* Task objective
Please reproduce all of the entries exactly, without omitting any.

** Opening Raw data block **

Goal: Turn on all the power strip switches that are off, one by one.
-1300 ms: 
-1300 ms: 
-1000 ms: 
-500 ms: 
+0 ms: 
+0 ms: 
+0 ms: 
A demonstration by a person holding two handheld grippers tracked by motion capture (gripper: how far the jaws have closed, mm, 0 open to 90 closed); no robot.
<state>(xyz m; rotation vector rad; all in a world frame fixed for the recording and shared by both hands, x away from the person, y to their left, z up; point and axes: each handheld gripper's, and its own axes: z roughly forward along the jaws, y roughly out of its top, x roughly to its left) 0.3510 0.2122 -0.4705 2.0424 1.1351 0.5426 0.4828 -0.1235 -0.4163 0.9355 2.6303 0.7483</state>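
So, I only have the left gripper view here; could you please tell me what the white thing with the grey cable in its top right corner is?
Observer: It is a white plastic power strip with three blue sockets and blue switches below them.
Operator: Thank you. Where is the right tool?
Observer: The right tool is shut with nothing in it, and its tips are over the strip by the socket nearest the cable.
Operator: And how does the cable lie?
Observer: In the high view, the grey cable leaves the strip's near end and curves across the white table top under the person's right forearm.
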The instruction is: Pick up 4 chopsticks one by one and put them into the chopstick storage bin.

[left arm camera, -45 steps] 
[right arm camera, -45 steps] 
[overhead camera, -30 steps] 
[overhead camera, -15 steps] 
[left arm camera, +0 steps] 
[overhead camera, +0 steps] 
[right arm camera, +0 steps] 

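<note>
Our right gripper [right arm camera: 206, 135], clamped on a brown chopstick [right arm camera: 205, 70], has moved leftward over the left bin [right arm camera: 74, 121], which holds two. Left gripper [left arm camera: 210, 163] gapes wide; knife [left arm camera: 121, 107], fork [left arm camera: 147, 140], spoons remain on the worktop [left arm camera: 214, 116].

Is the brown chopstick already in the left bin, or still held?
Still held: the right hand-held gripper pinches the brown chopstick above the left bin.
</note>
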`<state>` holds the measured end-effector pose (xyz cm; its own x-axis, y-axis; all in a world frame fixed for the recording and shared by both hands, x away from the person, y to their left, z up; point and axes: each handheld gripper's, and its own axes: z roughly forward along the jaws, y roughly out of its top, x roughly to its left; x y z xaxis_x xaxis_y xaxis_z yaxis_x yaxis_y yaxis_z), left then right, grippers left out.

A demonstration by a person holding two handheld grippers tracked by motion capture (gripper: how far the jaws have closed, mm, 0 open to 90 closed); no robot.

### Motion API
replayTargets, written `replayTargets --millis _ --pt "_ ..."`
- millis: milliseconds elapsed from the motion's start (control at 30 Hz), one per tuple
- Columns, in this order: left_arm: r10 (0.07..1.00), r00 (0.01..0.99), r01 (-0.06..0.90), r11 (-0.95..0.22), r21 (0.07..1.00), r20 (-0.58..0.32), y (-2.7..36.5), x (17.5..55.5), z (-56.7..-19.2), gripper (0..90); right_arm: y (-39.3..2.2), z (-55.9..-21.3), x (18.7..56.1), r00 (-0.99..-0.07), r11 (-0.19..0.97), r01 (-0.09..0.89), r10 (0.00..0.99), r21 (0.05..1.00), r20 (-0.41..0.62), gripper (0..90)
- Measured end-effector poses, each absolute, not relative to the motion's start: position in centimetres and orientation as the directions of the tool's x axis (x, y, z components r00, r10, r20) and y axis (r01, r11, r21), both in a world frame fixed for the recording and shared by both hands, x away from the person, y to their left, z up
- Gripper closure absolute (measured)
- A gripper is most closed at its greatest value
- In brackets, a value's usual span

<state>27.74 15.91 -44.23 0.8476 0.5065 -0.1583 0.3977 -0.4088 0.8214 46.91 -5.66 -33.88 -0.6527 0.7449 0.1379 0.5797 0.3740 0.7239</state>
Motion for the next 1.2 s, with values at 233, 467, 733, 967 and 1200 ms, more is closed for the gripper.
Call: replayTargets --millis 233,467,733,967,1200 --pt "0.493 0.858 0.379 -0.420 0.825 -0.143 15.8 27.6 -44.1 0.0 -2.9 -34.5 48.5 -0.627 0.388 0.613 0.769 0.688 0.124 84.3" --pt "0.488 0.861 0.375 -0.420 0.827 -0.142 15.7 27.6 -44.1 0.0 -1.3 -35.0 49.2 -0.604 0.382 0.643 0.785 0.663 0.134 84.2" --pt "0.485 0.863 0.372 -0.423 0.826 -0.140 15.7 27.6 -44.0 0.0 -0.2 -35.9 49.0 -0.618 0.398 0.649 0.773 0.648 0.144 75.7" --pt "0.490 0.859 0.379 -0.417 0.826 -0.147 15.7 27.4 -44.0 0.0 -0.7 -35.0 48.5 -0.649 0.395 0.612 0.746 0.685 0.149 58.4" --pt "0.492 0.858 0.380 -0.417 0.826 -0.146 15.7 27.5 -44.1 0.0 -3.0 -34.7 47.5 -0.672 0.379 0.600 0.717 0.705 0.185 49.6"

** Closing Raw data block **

* Worked solution
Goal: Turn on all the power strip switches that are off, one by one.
-1300 ms: 
-1300 ms: 
-1000 ms: 
-500 ms: 
+0 ms: 
+0 ms: 
+0 ms: 
A demonstration by a person holding two handheld grippers tracked by motion capture (gripper: how far the jaws have closed, mm, 0 open to 90 closed); no robot.
<state>(xyz m; rotation vector rad; all in a world frame fixed for the recording and shared by both hands, x away from the person, y to their left, z up; point and axes: each handheld gripper's, and its own axes: z roughly forward along the jaws, y roughly out of its top, x roughly to its left) 0.3510 0.2122 -0.4705 2.0424 1.1351 0.5426 0.4828 -0.1235 -0.4163 0.9355 2.6303 0.7483</state>
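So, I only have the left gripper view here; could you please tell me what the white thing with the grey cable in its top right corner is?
Observer: It is a white plastic power strip with three blue sockets and blue switches below them.
Operator: Thank you. Where is the right tool?
Observer: The right tool is shut with nothing in it, and its tips are over the strip by the socket nearest the cable.
Operator: And how does the cable lie?
Observer: In the high view, the grey cable leaves the strip's near end and curves across the white table top under the person's right forearm.
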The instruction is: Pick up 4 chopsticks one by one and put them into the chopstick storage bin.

[left arm camera, -45 steps] 
[right arm camera, -45 steps] 
[overhead camera, -30 steps] 
[overhead camera, -15 steps] 
[left arm camera, +0 steps] 
[overhead camera, +0 steps] 
[right arm camera, +0 steps] 

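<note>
Our right gripper [right arm camera: 206, 135], clamped on a brown chopstick [right arm camera: 205, 70], has moved leftward over the left bin [right arm camera: 74, 121], which holds two. Left gripper [left arm camera: 210, 163] gapes wide; knife [left arm camera: 121, 107], fork [left arm camera: 147, 140], spoons remain on the worktop [left arm camera: 214, 116].

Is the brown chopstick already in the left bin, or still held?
Still held: the right hand-held gripper pinches the brown chopstick above the left bin.
</note>
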`<state>` holds the measured end-effector pose (xyz cm; its own x-axis, y-axis; all in a world frame fixed for the recording and shared by both hands, x away from the person, y to their left, z up; point and axes: each handheld gripper's, and its own axes: z roughly forward along the jaws, y roughly out of its top, x roughly to its left; x y z xaxis_x xaxis_y xaxis_z yaxis_x yaxis_y yaxis_z), left then right, grippers left out.

A demonstration by a person holding two handheld grippers tracked by motion capture (gripper: how far the jaws have closed, mm, 0 open to 90 closed); no robot.

### Motion API
replayTargets, written `replayTargets --millis _ --pt "_ ..."`
- millis: milliseconds elapsed from the motion's start (control at 30 Hz), one per tuple
- Columns, in this order: left_arm: r10 (0.07..1.00), r00 (0.01..0.99), r01 (-0.06..0.90), r11 (-0.95..0.22), r21 (0.07..1.00), r20 (-0.58..0.32), y (-2.7..36.5), x (17.5..55.5), z (-56.7..-19.2), gripper (0..90); right_arm: y (-39.3..2.2), z (-55.9..-21.3), x (18.7..56.1), r00 (-0.99..-0.07), r11 (-0.19..0.97), r01 (-0.09..0.89), r10 (0.00..0.99), r21 (0.05..1.00), r20 (-0.41..0.62), gripper (0..90)
- Measured end-effector poses, each absolute, not relative to the motion's start: position in centimetres and orientation as the directions of the tool's x axis (x, y, z components r00, r10, r20) and y axis (r01, r11, r21), both in a world frame fixed for the recording and shared by both hands, x away from the person, y to their left, z up
- Gripper closure absolute (measured)
- A gripper is most closed at its greatest value
- In brackets, a value's usual span

<state>27.74 15.91 -44.23 0.8476 0.5065 -0.1583 0.3977 -0.4088 0.8214 46.91 -5.66 -33.88 -0.6527 0.7449 0.1379 0.5797 0.3740 0.7239</state>
Motion for the next 1.2 s, with values at 233, 467, 733, 967 and 1200 ms, more is closed for the gripper.
Call: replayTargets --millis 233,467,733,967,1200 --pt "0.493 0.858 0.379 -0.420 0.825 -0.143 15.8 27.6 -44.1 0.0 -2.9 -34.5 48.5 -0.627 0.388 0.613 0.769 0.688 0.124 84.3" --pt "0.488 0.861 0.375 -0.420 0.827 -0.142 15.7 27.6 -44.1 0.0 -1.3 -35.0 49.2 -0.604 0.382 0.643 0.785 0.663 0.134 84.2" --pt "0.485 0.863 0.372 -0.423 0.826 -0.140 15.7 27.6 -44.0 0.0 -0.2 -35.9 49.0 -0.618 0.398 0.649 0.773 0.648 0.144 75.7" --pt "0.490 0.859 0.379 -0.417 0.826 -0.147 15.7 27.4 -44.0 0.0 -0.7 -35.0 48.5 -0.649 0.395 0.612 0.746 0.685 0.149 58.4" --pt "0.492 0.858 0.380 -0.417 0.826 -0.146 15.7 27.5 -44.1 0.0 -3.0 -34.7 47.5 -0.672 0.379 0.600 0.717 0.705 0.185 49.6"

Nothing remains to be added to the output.